Reputation: 940
Intro
This post is long, but I consider it thorough. I hope this post might be helpful (addresses) to others while teaching complex VIM regexes. Thank you for your time.
Worldwide addresses:
American, Canadian and a few other countries are offered 5 fields on a form, which is then displayed in a comma delimited format that I need to further dissect. Ideally, the comma-separated content looks like:
Some Really Nice Place, 111 Street, Beautiful Town, StateOrProvince, zip
where zip can be either a series of just numbers (US) or numbers and letters (Canada).
Invariably, people throw an extra comma into their text box field input and that adds some complexity to the parsing of this data.

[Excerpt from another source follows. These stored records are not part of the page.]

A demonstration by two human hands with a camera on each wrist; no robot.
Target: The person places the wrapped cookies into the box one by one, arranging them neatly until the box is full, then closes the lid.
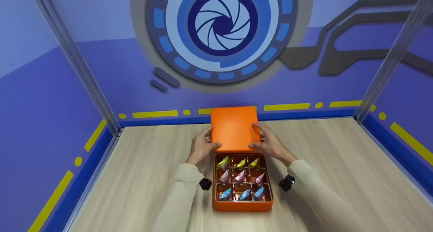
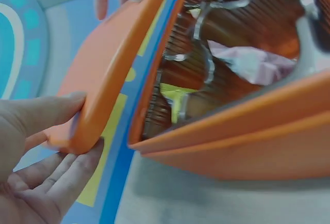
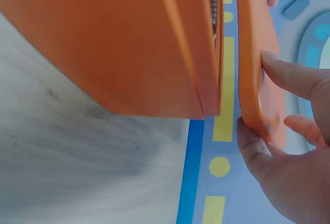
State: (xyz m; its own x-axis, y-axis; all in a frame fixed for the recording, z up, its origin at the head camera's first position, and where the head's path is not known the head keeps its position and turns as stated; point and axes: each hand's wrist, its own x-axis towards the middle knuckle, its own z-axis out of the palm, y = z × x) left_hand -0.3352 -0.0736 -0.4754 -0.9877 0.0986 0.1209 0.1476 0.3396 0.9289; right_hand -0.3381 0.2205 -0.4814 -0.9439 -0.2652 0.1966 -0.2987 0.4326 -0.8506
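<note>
Both hands hold an orange lid by its two sides, just behind an orange box on the table. My left hand grips the lid's left edge, thumb on top and fingers beneath. On the opposite edge my right hand pinches it the same way, as the right wrist view also shows. Inside the box, a divided brown tray carries wrapped candies: a yellow candy row at the back, a pink candy row in the middle, a blue candy row in front. In the left wrist view the lid stands apart from the box rim.
The light wood table extends on either side of the box. A blue-purple printed back wall rises close behind the lid. Side panels with metal corner posts bound the table at left and right.
</note>
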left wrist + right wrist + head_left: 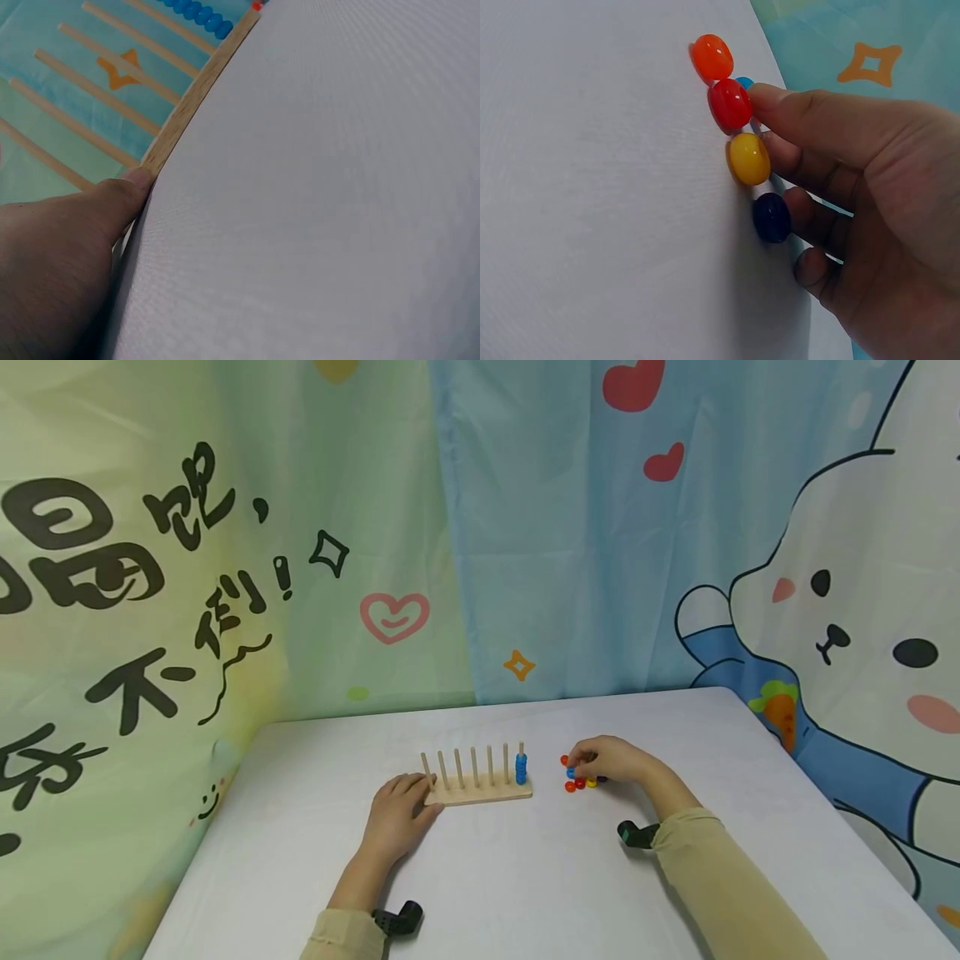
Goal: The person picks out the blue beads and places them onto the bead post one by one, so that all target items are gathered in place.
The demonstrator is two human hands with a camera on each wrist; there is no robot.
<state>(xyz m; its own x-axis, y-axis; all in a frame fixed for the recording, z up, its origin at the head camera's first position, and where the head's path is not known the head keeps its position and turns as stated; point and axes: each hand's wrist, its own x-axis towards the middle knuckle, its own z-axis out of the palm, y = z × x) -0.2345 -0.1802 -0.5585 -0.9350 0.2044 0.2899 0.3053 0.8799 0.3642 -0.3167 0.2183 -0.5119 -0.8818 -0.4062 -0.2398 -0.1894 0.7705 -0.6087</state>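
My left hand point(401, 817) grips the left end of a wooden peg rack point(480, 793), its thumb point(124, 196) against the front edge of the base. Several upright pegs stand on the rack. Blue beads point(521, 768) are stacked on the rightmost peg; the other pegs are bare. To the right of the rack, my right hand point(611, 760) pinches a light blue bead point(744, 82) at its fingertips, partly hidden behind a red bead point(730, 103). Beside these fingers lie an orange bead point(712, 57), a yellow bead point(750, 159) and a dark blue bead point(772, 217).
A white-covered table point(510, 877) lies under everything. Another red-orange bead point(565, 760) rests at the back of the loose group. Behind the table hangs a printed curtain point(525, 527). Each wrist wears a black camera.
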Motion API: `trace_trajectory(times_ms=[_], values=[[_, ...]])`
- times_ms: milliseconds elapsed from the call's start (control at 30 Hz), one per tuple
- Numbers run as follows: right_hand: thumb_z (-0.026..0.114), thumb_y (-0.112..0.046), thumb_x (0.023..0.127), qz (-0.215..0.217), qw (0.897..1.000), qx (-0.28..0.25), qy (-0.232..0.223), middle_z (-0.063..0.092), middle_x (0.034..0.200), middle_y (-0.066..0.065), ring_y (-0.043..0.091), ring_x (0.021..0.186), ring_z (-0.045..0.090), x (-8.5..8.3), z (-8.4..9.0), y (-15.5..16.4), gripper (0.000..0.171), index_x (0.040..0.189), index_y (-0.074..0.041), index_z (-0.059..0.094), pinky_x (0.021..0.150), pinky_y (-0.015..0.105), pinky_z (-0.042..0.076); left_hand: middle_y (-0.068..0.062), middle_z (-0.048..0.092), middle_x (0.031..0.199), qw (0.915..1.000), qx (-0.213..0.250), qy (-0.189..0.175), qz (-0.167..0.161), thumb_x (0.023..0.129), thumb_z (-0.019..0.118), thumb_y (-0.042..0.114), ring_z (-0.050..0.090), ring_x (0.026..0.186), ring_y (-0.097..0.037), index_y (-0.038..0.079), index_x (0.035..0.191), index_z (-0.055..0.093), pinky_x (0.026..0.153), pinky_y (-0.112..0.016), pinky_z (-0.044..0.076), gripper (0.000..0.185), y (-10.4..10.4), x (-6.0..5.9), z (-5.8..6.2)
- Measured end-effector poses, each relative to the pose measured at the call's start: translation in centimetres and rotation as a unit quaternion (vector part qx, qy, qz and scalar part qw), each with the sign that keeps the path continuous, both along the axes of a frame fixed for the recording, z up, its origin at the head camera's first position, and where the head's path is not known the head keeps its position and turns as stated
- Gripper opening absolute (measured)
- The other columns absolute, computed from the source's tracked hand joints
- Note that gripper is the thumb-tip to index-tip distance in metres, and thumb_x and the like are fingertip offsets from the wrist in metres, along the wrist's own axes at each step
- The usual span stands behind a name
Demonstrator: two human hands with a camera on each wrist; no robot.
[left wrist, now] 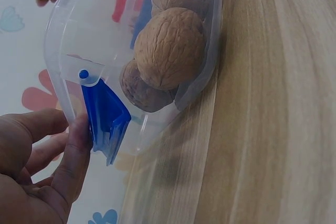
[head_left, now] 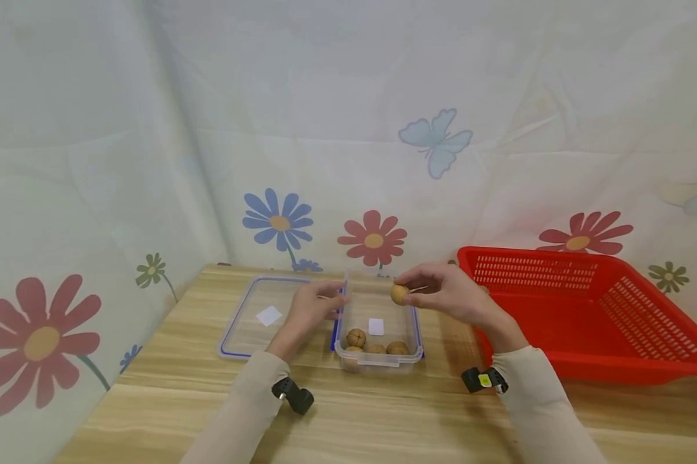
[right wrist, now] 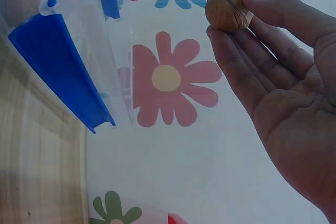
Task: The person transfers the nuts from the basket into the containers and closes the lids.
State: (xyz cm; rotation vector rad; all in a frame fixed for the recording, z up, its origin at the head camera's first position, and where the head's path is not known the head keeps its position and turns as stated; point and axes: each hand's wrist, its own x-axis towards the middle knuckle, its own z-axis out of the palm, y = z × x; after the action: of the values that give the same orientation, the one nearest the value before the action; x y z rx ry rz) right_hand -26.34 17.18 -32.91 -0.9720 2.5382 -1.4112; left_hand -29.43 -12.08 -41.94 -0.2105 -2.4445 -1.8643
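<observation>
Sleeves of mine reach over the table (head_left: 383,412). My right hand (head_left: 458,298) pinches a nut (head_left: 399,294) at my fingertips, up in the air over the far end of the box (head_left: 377,322). It is round, light brown and bumpy, with a thin line down its shell. My left hand (head_left: 310,309) grips the box's left edge, fingers curled by the blue clip (left wrist: 107,119). More nuts (head_left: 356,337) sit inside. Beside it lies the lid (head_left: 267,316).

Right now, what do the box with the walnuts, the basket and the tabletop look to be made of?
Box: clear glossy plastic, since the walnuts show through its wall, with blue plastic clips.
Basket: red molded plastic, by its slotted sides.
Tabletop: light wood grain, smooth; possibly a laminate.
</observation>
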Motion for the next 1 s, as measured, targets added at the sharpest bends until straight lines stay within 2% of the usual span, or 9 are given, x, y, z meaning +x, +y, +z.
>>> trace_trajectory(times_ms=[367,700,1000], values=[[0.078,-0.009,0.098,0.007,0.999,0.035,-0.012,0.075,0.120,0.008,0.028,0.110,0.072,-0.1,-1.9,-1.1,0.030,0.128,-0.004,0.074,0.097,0.039,0.063,-0.020,0.075,0.111,1.0000,-0.004,0.005,-0.003,0.096,0.077,0.004,0.076,0.080,-0.028,-0.004,0.133,0.070,0.072,-0.034,0.068,0.039,0.1,-0.1,-0.1],[0.080,-0.008,0.096,0.016,0.998,0.064,-0.007,0.076,0.114,0.004,0.022,0.102,0.072,-0.6,-3.4,-2.7,0.027,0.122,-0.005,0.076,0.095,0.036,0.063,-0.021,0.075,0.113,1.0000,-0.004,0.000,-0.001,0.097,0.077,0.005,0.077,0.082,-0.029,-0.003,0.134,0.070,0.074,-0.035,0.068,0.038,0.0,0.1,0.2],[0.082,-0.009,0.095,0.018,0.996,0.091,-0.005,0.076,0.109,-0.001,0.019,0.101,0.071,-0.8,-4.5,-3.4,0.023,0.117,-0.009,0.078,0.098,0.041,0.062,-0.020,0.075,0.113,1.0000,0.000,-0.006,0.000,0.097,0.076,0.005,0.077,0.083,-0.030,-0.003,0.134,0.070,0.074,-0.035,0.068,0.038,0.1,0.0,0.1]])
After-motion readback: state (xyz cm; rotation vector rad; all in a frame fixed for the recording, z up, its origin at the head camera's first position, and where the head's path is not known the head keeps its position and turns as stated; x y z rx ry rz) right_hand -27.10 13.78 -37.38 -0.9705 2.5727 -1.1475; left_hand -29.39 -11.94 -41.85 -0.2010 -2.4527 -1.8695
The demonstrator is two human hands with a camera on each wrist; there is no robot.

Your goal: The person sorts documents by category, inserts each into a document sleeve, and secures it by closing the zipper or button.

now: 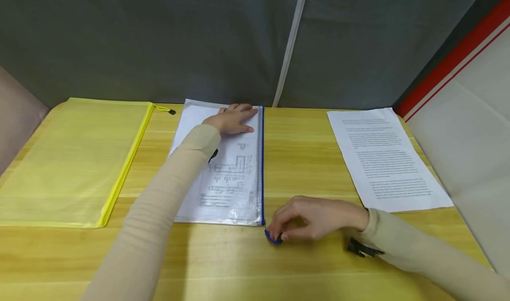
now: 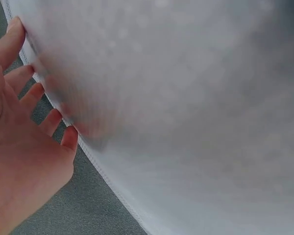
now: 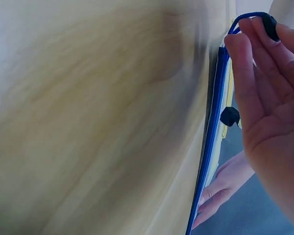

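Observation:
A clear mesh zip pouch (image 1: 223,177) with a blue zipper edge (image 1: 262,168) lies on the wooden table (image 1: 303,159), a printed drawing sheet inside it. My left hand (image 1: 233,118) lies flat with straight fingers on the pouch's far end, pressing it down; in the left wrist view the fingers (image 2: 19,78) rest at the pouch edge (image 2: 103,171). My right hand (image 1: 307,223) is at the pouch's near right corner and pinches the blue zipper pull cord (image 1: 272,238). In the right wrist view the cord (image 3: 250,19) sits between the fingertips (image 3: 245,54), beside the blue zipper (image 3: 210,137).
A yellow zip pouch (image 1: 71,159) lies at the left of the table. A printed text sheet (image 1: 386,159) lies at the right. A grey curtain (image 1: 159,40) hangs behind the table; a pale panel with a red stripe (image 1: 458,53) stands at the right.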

For example:
Some Really Nice Place, 111 Street, suite 101, Beautiful Town, StateOrProvince, zip
Further complicating this parse is that the data from non-US and non-Canadian countries contains an extra comma-delimited field that was somehow provided to them - adding a place for them to enter their country. (No, there is no "US" or "Canada" field for their entries. So, it's "in addition" to the original 5 comma-delimited fields.) Such as:
Foreign Name of Building, A street name, A City, ,zip, Country
The ",," is usually empty as non-US countries do are not segmented into states. And, yes, the same "additional commas" as described above happens here too.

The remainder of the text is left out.